### WHAT TO WORK ON
Would you go through the records below and copy each line with the string "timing"?

Records from a dataset
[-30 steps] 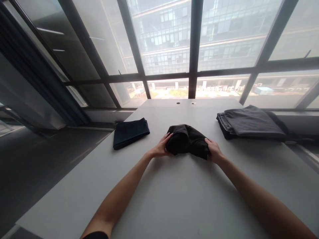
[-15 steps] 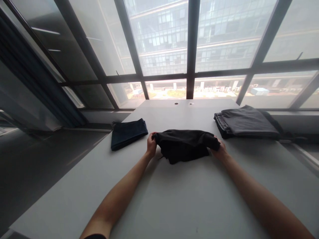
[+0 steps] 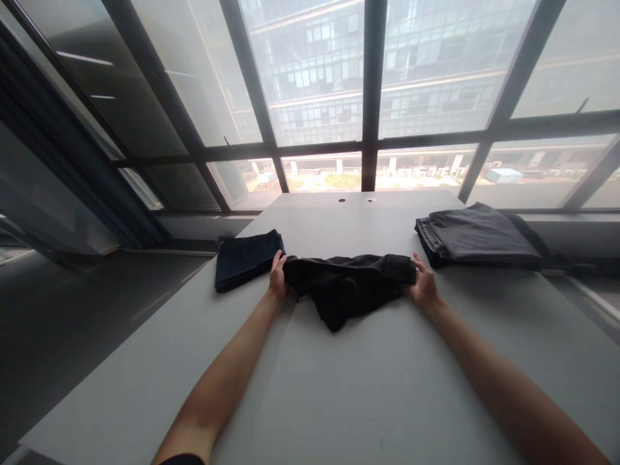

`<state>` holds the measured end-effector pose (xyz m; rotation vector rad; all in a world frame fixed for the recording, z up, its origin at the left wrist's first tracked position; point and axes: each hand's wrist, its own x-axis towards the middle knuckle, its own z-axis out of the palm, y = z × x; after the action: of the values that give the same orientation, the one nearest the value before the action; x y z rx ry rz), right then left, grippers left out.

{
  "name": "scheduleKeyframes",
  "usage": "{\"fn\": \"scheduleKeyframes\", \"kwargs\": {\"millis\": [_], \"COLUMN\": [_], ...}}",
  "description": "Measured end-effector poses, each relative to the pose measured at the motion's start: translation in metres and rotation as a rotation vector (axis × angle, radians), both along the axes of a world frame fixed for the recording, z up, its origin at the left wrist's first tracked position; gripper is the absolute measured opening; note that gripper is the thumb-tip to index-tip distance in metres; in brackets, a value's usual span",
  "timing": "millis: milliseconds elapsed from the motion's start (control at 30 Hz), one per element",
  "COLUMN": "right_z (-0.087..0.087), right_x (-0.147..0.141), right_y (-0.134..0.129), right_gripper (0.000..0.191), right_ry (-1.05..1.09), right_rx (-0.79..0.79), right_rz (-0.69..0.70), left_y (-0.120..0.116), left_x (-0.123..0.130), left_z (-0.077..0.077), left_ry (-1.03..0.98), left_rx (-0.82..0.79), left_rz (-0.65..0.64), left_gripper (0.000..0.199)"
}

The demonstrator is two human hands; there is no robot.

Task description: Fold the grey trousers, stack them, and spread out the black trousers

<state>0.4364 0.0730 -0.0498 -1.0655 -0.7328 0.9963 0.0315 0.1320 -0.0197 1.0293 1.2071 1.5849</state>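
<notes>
- Black crumpled garment (image 3: 346,289), soft cloth, lies at 12 o'clock on a white table (image 3: 310,400), its top edge pulled taut between both hands, its lower part sagging in loose folds on the tabletop.
- Left hand (image 3: 278,278) at 11 o'clock: fingers clenched, pinching the garment's left end, just beside a folded navy garment (image 3: 247,260).
- Right hand (image 3: 423,282) at 1 o'clock: fingers grasping the garment's right end, near a folded stack of grey trousers (image 3: 477,236), which lies farther out at 1 o'clock.
- Two small round holes (image 3: 341,200) mark the table's far end at 12 o'clock.
- Dark-framed window wall (image 3: 372,84) stands beyond, facing a glass-fronted building (image 3: 314,84).
</notes>
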Motion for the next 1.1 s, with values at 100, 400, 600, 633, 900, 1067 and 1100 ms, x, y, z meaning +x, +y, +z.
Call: {"fn": "scheduleKeyframes", "kwargs": {"millis": [100,400,600,633,900,1067,1100], "right_z": [-0.002,0.013,0.007,0.007,0.025,0.030,0.030], "right_x": [-0.008,-0.036,-0.050,-0.048,0.005,0.063,0.075], "right_y": [-0.001,-0.032,-0.031,-0.028,-0.013,-0.026,-0.031], "right_gripper": [0.069,0.043,0.052,0.043,0.033,0.028,0.027], "right_ry": [-0.138,-1.325,-1.302,-1.254,-1.058,-1.040,-1.048], "right_rx": [0.016,0.443,0.259,0.202,-0.051,-0.200,-0.229], "right_rz": [-0.110,-0.087,0.211,0.202,0.014,-0.120,-0.133], "left_y": [-0.008,-0.086,-0.114,-0.113,-0.088,-0.069,-0.066], "left_x": [0.011,0.083,0.113,0.113,0.063,-0.015,-0.031], "left_z": [0.004,0.029,0.010,0.008,0.031,0.049,0.050], "left_ry": [0.427,1.313,1.517,1.533,1.314,0.938,0.832], "left_rx": [0.205,0.677,0.624,0.607,0.641,0.514,0.478], "left_rz": [0.241,-0.309,-0.508,-0.518,-0.521,-0.131,-0.091], "left_gripper": [0.040,0.021,0.081,0.077,0.050,0.015,0.014]}}
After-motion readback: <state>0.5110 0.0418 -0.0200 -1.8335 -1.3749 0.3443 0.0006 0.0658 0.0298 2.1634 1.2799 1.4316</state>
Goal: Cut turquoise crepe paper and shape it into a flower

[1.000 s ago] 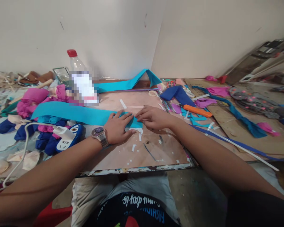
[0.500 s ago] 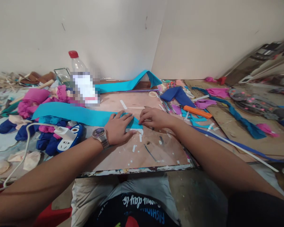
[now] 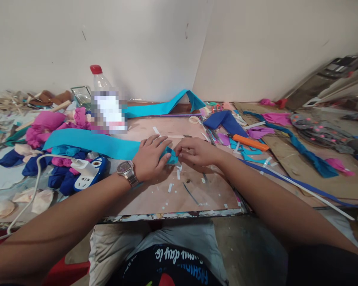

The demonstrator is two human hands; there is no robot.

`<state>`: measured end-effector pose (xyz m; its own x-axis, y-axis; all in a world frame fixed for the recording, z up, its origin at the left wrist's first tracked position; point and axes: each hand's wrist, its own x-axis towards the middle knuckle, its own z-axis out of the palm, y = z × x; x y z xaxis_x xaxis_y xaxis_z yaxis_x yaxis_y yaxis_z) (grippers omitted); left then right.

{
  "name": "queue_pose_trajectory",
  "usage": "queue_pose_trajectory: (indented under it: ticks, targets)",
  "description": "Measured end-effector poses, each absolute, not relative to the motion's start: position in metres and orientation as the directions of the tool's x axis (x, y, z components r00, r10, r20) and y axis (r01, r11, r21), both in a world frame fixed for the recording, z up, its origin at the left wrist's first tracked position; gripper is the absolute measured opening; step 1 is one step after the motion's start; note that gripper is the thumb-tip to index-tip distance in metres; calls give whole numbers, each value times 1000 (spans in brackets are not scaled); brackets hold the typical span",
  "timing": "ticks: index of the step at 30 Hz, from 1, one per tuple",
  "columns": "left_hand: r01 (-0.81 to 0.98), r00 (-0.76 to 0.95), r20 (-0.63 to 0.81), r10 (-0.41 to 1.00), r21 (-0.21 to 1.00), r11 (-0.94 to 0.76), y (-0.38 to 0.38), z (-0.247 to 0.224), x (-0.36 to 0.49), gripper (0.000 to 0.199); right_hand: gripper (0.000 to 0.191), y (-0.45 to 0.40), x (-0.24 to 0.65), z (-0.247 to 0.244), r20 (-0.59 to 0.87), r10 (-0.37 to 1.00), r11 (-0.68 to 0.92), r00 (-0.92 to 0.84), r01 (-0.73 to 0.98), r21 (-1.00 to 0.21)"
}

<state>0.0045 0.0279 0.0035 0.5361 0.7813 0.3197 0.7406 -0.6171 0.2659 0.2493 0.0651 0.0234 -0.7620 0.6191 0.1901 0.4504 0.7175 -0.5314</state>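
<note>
While the turquoise strip [image 3: 116, 147] dips rightward to centre, your right hand [image 3: 198, 151] pinches its newly raised end; left hand [image 3: 151, 159] spread open.

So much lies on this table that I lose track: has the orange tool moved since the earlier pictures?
No. Against the brown cardboard, the orange tool lies where it did; the whole view has shifted slightly.

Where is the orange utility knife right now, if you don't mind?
In the head view, the orange utility knife lies right of the right hand, beside the dark blue fabric.
</note>
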Motion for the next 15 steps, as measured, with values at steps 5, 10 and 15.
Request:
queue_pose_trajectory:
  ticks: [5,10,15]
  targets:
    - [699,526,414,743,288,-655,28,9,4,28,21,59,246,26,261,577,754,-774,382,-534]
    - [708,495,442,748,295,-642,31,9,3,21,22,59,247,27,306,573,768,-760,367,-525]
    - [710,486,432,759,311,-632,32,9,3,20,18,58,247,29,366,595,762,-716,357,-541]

### RESULT OF THE EXERCISE
  "timing": "millis: milliseconds elapsed from the motion's start (control at 30 Hz), one per element",
  "timing": "ticks: index of the step at 30 Hz, from 1, one per tuple",

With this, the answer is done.